___ Provided material

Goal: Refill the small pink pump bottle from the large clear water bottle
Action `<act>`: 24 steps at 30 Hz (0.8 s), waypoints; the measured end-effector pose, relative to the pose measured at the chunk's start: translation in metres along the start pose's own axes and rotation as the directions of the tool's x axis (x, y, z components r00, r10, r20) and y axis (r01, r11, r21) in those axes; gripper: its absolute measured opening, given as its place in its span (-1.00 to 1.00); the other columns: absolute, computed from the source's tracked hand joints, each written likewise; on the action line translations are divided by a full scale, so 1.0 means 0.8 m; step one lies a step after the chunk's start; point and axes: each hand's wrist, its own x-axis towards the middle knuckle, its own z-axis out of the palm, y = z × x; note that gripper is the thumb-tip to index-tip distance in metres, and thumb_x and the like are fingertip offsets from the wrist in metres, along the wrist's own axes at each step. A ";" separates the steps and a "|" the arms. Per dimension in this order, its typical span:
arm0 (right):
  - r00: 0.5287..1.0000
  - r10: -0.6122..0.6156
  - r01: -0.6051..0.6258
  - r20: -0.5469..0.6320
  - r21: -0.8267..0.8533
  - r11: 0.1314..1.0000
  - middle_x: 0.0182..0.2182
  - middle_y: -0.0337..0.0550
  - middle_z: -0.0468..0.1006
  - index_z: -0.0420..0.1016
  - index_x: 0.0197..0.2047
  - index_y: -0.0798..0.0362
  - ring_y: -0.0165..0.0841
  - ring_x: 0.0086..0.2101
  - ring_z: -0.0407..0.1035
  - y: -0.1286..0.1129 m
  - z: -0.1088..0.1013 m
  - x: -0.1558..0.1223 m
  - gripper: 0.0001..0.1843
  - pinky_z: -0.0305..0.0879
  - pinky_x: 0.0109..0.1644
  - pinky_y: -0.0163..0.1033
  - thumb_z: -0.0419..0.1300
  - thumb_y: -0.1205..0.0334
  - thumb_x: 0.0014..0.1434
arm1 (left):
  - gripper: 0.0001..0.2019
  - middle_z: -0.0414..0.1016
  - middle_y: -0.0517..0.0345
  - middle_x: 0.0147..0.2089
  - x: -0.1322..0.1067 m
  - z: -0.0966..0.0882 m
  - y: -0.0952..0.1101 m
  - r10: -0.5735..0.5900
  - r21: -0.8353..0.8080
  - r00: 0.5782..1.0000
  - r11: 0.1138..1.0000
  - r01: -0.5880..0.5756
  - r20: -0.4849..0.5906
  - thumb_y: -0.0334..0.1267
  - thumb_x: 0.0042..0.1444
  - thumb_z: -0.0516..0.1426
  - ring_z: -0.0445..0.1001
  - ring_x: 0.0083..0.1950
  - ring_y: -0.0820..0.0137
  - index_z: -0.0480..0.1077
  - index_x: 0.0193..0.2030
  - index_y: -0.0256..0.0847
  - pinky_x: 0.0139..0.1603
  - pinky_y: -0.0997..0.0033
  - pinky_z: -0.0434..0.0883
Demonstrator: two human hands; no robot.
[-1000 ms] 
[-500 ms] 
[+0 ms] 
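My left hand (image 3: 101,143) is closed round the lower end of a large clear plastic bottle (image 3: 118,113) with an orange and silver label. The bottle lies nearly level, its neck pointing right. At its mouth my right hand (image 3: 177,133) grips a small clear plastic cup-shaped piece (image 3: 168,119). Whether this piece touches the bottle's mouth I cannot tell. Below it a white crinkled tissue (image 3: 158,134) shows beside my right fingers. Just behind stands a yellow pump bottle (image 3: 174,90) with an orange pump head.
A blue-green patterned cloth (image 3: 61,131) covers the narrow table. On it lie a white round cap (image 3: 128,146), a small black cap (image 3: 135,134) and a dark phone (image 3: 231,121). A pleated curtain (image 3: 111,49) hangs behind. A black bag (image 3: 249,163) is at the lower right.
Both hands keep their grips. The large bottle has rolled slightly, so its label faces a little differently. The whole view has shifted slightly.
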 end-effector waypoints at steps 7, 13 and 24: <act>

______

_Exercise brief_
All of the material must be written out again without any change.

_Output below_
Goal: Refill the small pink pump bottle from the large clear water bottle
Action `<act>`: 24 steps at 30 Hz (0.8 s), waypoints; the measured end-effector pose, relative to the pose measured at the chunk's start: translation in metres along the start pose's own axes and rotation as the directions of the tool's x axis (x, y, z components r00, r10, r20) and y axis (r01, r11, r21) in those axes; gripper: its absolute measured opening, given as its place in its span (-1.00 to 1.00); the other columns: absolute, computed from the source's tracked hand joints, each written likewise; on the action line translations are divided by a full scale, so 1.0 means 0.8 m; step one lies a step after the chunk's start; point and axes: each hand's wrist, its own x-axis towards the middle knuckle, its own z-axis out of the palm, y = z × x; note that gripper is the thumb-tip to index-tip distance in metres, and thumb_x and the like are fingertip offsets from the wrist in metres, along the wrist's own axes at each step. A ";" separates the steps and a "|" the arms. Per dimension in this order, its typical span:
arm0 (right):
  - r00: 0.5287..1.0000
  - r10: -0.6122..0.6156
  - r01: -0.6051..0.6258
  - r20: -0.5469..0.6320
  - r21: -0.8267..0.8533
  - r11: 0.1314..1.0000
  - middle_x: 0.0182..0.2182
  - middle_y: -0.0337..0.0550
  - middle_z: -0.0468..0.1006
  - index_z: -0.0420..0.1016
  - index_x: 0.0197..0.2047
  - index_y: -0.0798..0.0362
  - ring_y: -0.0165..0.0841
  - ring_x: 0.0086..0.2101
  - ring_z: -0.0407..0.1035
  - y: -0.1286..0.1129 m
  - z: -0.1088..0.1013 m
  - x: -0.1558..0.1223 m
  - gripper: 0.0001..0.1843
  - pinky_z: -0.0305..0.0879
  - pinky_x: 0.0109..0.1644
  - pinky_y: -0.0163..0.1033
  - thumb_z: -0.0419..0.1300
  - thumb_y: -0.1205..0.0334
  - thumb_x: 0.0014..0.1434
arm1 (left):
  - gripper: 0.0001..0.2019
  - middle_z: -0.0414..0.1016
  - middle_y: -0.0517..0.0345
  - middle_x: 0.0147..0.2089
  - x: -0.1322..0.1067 m
  - z: -0.0966..0.0882 m
  - y: -0.0952..0.1101 m
  - r10: -0.5735..0.5900
  - r21: -0.8353..0.8080
  - r00: 0.5782..1.0000
  - r11: 0.1138..1.0000
  - r01: -0.5880..0.5756
  - r20: -0.4849..0.5906
  - thumb_y: -0.0334..0.1267
  - thumb_x: 0.0042..0.1444
  - thumb_z: -0.0516..0.1426
  - ring_z: -0.0445..0.1001
  - ring_x: 0.0083..0.1950
  - ring_y: -0.0820..0.0137
  - index_z: -0.0480..0.1077
  - index_x: 0.0193..0.2030
  - index_y: -0.0256..0.0847
  - pinky_x: 0.0139..0.1603
  - pinky_y: -0.0997..0.0033
  - pinky_z: -0.0434..0.0883
Demonstrator: two human hands; no robot.
[-1000 ms] 
[-500 ms] 
[+0 ms] 
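My left hand (image 3: 101,143) is closed round the lower end of a large clear plastic bottle (image 3: 118,113) with an orange and silver label. The bottle lies nearly level, its neck pointing right. At its mouth my right hand (image 3: 177,133) grips a small clear plastic cup-shaped piece (image 3: 168,119). Whether this piece touches the bottle's mouth I cannot tell. Below it a white crinkled tissue (image 3: 158,134) shows beside my right fingers. Just behind stands a yellow pump bottle (image 3: 174,90) with an orange pump head.
A blue-green patterned cloth (image 3: 61,131) covers the narrow table. On it lie a white round cap (image 3: 128,146), a small black cap (image 3: 135,134) and a dark phone (image 3: 231,121). A pleated curtain (image 3: 111,49) hangs behind. A black bag (image 3: 249,163) is at the lower right.
Both hands keep their grips. The large bottle has rolled slightly, so its label faces a little differently. The whole view has shifted slightly.
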 end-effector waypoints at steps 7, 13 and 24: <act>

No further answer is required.